**Exercise:**
Exactly the lines from the one that contains "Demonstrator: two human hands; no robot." through the end of the material below are to be output, the first and last included.

>>>

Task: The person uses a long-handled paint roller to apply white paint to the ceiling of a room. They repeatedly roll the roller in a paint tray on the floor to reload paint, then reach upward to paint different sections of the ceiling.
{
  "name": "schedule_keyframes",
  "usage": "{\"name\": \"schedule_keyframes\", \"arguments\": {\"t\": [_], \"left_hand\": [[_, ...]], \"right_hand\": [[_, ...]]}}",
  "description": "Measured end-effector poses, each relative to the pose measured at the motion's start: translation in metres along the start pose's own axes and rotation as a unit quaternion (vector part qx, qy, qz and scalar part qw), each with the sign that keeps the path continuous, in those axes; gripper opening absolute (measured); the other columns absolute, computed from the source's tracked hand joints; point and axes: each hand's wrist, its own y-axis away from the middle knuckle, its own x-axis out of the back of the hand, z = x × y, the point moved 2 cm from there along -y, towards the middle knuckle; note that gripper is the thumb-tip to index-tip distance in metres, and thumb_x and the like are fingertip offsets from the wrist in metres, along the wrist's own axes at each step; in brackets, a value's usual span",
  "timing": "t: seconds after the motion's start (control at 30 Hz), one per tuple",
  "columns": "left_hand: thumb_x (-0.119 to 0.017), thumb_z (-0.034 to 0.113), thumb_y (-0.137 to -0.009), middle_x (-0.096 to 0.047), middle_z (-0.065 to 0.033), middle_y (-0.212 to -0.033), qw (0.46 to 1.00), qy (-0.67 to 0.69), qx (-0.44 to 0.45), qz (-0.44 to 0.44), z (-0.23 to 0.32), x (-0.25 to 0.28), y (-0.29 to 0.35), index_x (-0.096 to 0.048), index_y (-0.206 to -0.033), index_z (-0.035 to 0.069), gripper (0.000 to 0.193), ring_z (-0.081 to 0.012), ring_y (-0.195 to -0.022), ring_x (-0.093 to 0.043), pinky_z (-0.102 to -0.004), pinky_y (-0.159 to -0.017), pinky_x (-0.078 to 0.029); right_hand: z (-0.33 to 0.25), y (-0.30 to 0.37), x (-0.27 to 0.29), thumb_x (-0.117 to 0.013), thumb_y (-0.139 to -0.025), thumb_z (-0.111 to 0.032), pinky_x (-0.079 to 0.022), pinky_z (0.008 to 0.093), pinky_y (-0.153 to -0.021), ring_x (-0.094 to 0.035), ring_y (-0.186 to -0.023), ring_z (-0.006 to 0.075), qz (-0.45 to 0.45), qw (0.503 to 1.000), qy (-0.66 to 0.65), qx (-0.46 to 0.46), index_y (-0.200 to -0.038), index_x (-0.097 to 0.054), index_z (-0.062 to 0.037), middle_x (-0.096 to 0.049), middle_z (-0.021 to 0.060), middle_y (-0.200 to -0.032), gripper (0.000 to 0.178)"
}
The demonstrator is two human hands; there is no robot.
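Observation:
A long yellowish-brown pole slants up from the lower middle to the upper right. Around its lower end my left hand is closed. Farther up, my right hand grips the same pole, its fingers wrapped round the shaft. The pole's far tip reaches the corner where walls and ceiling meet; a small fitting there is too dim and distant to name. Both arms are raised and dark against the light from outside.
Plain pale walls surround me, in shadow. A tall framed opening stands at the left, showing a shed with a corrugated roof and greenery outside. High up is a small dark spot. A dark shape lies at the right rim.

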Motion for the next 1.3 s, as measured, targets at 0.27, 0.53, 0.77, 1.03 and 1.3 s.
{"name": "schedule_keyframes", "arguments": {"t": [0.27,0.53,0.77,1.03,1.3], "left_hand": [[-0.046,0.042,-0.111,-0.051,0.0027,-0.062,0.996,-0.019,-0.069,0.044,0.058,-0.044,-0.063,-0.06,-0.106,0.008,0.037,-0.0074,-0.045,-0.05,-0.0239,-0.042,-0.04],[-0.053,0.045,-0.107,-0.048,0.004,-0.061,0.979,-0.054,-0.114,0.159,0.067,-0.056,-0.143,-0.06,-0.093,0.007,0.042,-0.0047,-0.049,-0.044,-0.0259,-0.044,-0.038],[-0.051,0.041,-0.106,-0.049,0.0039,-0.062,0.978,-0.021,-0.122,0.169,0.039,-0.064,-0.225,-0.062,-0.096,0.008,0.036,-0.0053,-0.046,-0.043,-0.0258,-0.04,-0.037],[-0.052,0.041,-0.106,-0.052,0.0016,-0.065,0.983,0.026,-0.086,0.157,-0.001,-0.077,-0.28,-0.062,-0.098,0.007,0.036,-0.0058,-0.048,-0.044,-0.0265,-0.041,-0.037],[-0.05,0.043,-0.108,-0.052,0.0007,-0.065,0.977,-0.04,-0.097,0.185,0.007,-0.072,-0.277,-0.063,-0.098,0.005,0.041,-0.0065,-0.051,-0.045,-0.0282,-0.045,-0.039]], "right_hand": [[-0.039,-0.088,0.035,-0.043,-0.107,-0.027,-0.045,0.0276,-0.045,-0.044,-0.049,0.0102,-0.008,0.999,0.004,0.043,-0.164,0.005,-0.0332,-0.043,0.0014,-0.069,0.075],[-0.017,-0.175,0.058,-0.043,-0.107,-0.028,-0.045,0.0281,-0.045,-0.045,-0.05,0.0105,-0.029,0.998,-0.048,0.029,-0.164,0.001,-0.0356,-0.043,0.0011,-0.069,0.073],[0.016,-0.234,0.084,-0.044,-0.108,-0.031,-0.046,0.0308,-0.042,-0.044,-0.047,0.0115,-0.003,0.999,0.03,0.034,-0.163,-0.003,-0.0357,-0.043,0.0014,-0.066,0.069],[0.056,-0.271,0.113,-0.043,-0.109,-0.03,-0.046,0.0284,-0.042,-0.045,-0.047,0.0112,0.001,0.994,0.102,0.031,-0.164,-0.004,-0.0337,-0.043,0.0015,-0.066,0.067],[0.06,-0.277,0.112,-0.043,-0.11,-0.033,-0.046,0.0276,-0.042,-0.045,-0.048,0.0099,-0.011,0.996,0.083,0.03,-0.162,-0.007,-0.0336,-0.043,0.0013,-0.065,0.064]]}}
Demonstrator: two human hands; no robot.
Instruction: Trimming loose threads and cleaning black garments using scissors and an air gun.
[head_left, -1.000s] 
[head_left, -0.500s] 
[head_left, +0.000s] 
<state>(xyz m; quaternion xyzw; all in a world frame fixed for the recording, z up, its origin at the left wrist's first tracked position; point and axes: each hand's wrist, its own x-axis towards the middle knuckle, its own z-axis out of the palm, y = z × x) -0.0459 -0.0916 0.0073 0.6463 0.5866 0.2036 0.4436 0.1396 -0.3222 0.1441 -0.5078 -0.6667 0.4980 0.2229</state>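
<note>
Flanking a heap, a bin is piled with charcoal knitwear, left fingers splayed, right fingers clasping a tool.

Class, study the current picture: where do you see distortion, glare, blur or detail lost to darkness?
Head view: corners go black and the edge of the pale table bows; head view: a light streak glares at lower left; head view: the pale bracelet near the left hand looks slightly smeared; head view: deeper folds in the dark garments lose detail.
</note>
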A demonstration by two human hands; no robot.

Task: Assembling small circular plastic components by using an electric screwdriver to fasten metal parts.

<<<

**Written answer:**
Demonstrator: two human hands; no robot.
Instruction: Trimming loose threads and cleaning black garments using scissors and an air gun.
[head_left, -1.000s] 
[head_left, -0.500s] 
[head_left, +0.000s] 
<state>(xyz m; quaternion xyzw; all in a world frame fixed for the recording, z up, its origin at the left wrist's first tracked position; point and axes: each hand's wrist, its own x-axis towards the middle knuckle, its own z-axis out of the palm, y = z × x) -0.0459 -0.0916 0.0073 0.6463 0.5866 0.2036 0.4436 0.1396 -0.3222 0.1441 -0.5078 -0.6667 0.4980 0.2229</state>
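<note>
Flanking a heap, a bin is piled with charcoal knitwear, left fingers splayed, right fingers clasping a tool.

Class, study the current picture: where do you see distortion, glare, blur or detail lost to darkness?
Head view: corners go black and the edge of the pale table bows; head view: a light streak glares at lower left; head view: the pale bracelet near the left hand looks slightly smeared; head view: deeper folds in the dark garments lose detail.
</note>
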A demonstration by two human hands; no robot.

Task: Assembling small circular plastic components by using an electric screwdriver to fasten metal parts.

The output requires no additions.